LLMs on Apple Silicon with MLX
May 1, 2024

LLMs on Apple Silicon with MLX

Unleash the power of Apple Silicon by running large language models locally with MLX.


LLMs on Apple Silicon with MLX

Running Large Language Models on Apple Silicon with MLX

In this post, we’ll explore how to leverage the power of Apple Silicon hardware (M1, M2, M3) to run large language models locally using MLX. MLX is an open-source project that enables GPU acceleration on Apple’s Metal backend, allowing you to harness the unified CPU/GPU memory for efficient model execution.

Installing MLX on macOS

MLX supports GPU acceleration on Apple’s Metal backend through the mlx-lm Python package. To get started, follow the instructions provided in the mlx-lm package installation guide.

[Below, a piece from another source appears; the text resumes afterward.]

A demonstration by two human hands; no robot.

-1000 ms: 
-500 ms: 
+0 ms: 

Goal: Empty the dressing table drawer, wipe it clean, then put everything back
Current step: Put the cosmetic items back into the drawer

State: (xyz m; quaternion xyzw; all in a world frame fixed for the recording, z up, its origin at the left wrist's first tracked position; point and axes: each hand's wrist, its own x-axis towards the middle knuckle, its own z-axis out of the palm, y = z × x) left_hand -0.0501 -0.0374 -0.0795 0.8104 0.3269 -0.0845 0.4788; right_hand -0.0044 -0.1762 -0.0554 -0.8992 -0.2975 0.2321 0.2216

Note: MLX is currently supported only on Mac MX series devices.

Loading Models with MLX

While MLX supports common HuggingFace models directly, it is recommended to use converted and quantized models provided by the mlx-community. These models have been optimized for efficient performance on Apple Silicon hardware, depending on your device’s capabilities.

To load a model with MLX, follow these steps:

  1. Browse the available models on HuggingFace.

  2. Copy the text from the model page in the format <author>/<model_id> (e.g., mlx-community/Meta-Llama-3-8B-Instruct-4bit).

  3. Check the model size. Models that can run in CPU/GPU unified memory tend to perform better.

  4. Follow the instructions to launch the model server Run OpenAI Compatible Server Locally by running the command:

    Launch the model server
    mlx_lm.server --model <author>/<model_id>

Configuring LibreChat

To use MLX with LibreChat, you’ll need to add it as a separate endpoint in the librechat.yaml configuration file. An example configuration for the Llama-3 model is provided. Follow the Custom Endpoints & Configuration Guide for more details.

With MLX, you can now enjoy the benefits of running large language models locally on your Apple Silicon hardware, unlocking new possibilities for efficient and powerful natural language processing tasks.